**About this task:** The expected output is a verbatim reprint of the lines from the beginning of the data that follows through the line that contains "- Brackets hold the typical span".

**Information provided:**

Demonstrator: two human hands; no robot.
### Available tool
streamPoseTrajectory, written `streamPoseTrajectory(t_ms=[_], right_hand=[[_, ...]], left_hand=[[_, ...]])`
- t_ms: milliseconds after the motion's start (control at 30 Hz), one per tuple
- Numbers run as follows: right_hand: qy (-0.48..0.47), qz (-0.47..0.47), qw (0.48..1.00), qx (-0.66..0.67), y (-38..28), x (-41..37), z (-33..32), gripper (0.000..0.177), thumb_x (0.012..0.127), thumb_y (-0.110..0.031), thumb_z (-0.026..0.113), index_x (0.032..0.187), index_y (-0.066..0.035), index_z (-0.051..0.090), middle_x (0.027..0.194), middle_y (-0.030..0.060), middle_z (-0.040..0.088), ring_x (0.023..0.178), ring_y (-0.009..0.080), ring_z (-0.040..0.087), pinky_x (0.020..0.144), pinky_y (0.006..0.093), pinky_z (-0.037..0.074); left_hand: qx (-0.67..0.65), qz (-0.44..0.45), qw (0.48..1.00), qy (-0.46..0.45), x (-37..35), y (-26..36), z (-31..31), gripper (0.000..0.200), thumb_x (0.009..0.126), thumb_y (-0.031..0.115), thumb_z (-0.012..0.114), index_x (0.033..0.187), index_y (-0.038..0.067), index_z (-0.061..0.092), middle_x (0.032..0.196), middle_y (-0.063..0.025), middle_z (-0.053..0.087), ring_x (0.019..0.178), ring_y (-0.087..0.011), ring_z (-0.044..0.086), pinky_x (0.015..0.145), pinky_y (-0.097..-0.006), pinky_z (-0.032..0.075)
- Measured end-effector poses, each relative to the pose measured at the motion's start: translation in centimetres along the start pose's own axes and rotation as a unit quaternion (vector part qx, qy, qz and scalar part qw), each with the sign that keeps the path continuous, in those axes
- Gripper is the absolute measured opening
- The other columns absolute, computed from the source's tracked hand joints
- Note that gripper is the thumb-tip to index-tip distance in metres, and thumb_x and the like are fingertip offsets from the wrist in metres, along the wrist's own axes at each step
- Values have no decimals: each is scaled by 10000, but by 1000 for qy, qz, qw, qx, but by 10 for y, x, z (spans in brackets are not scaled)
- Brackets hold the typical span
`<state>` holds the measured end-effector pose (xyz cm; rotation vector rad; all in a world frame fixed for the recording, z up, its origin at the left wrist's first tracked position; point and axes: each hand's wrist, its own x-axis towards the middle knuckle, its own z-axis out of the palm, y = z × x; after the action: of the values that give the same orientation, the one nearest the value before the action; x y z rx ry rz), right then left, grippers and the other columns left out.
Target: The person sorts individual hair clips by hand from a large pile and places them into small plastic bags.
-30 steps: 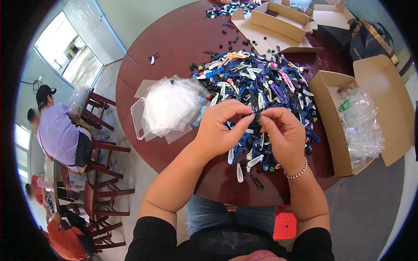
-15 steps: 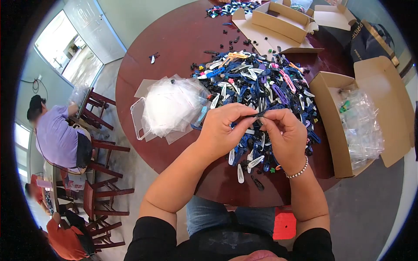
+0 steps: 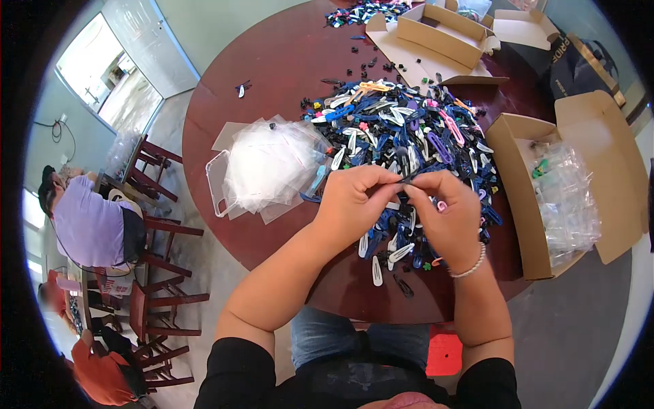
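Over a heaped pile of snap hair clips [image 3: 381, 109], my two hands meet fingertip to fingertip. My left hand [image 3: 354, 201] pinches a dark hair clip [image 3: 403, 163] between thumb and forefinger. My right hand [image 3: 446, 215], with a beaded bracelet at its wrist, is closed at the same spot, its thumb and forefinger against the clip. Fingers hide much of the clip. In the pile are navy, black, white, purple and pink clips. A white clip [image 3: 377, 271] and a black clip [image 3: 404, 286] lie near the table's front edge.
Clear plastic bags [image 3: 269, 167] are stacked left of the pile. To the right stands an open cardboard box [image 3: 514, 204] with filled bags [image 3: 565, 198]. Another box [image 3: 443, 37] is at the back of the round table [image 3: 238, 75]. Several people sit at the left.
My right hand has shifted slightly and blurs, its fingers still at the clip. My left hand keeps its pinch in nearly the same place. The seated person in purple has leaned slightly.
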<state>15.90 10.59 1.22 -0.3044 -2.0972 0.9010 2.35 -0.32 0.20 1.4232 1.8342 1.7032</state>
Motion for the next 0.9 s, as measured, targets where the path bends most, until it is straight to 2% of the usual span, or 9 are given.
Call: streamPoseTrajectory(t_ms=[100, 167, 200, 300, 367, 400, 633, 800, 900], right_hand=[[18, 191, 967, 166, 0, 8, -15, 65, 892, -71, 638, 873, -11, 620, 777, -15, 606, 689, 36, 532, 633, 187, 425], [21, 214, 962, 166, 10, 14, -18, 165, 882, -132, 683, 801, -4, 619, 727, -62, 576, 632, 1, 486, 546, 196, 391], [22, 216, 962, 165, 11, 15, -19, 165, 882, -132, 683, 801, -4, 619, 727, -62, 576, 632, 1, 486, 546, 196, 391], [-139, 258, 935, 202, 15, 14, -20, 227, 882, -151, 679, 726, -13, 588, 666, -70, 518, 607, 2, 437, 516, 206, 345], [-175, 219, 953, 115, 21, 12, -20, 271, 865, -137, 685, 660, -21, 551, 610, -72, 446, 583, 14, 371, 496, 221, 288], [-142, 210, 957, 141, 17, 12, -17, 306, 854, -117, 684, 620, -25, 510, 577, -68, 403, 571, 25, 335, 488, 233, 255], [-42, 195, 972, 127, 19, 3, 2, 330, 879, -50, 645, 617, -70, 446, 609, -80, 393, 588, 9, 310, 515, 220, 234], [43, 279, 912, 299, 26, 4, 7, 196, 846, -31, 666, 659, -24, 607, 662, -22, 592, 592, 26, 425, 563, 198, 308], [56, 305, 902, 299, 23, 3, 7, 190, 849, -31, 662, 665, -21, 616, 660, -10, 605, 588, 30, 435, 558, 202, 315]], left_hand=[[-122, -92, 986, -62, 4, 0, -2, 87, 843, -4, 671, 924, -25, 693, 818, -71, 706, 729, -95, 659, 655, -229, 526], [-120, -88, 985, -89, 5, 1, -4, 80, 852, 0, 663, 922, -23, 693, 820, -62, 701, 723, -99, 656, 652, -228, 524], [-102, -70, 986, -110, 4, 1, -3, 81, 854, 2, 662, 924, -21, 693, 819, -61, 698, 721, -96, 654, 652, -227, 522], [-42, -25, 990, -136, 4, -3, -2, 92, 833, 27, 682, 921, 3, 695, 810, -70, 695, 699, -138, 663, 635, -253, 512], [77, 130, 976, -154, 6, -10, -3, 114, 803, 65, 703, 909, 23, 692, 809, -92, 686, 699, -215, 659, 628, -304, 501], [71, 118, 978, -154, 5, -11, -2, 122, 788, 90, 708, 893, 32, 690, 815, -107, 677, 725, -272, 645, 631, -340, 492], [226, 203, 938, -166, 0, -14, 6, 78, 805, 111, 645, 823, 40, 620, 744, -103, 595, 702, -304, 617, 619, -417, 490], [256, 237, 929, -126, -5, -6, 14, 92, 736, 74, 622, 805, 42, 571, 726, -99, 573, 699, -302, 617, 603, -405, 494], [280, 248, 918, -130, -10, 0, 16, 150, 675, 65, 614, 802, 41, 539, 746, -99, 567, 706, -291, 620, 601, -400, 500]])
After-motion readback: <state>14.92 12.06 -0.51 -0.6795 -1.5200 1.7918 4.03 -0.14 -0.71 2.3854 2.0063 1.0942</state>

**Written response:**
Demonstrator: two human hands; no robot.
### Available tool
streamPoseTrajectory, written `streamPoseTrajectory(t_ms=[_], right_hand=[[_, ...]], left_hand=[[_, ...]])`
- t_ms: milliseconds after the motion's start (control at 30 Hz), one per tuple
- Numbers run as follows: right_hand: qy (-0.48..0.47), qz (-0.47..0.47), qw (0.48..1.00), qx (-0.66..0.67), y (-38..28), x (-41..37), z (-33..32), gripper (0.000..0.177), thumb_x (0.012..0.127), thumb_y (-0.110..0.031), thumb_z (-0.026..0.113), index_x (0.032..0.187), index_y (-0.066..0.035), index_z (-0.051..0.090), middle_x (0.027..0.194), middle_y (-0.030..0.060), middle_z (-0.040..0.088), ring_x (0.023..0.178), ring_y (-0.009..0.080), ring_z (-0.040..0.087), pinky_x (0.020..0.144), pinky_y (0.006..0.093), pinky_z (-0.037..0.074); left_hand: qx (-0.67..0.65), qz (-0.44..0.45), qw (0.48..1.00), qy (-0.46..0.45), x (-37..35), y (-26..36), z (-31..31), gripper (0.000..0.200), thumb_x (0.009..0.126), thumb_y (-0.031..0.115), thumb_z (-0.012..0.114), index_x (0.033..0.187), index_y (-0.038..0.067), index_z (-0.061..0.092), middle_x (0.032..0.196), middle_y (-0.063..0.025), middle_z (-0.053..0.087), ring_x (0.019..0.178), ring_y (-0.087..0.011), ring_z (-0.044..0.086), pinky_x (0.015..0.145), pinky_y (-0.097..-0.006), pinky_z (-0.032..0.075)
- Measured end-effector poses, each relative to the pose measured at the motion's start: translation in centimetres along the start pose's own axes and rotation as a unit quaternion (vector part qx, qy, qz and scalar part qw), each with the sign that keeps the path continuous, in those axes
- Gripper is the absolute measured opening
- The other columns absolute, computed from the source's tracked hand joints
- Note that gripper is the thumb-tip to index-tip distance in metres, and thumb_x and the like are fingertip offsets from the wrist in metres, along the wrist's own axes at each step
- Values have no decimals: each is scaled by 10000, but by 1000 for qy, qz, qw, qx, but by 10 for y, x, z (spans in brackets are not scaled)
- Brackets hold the typical span

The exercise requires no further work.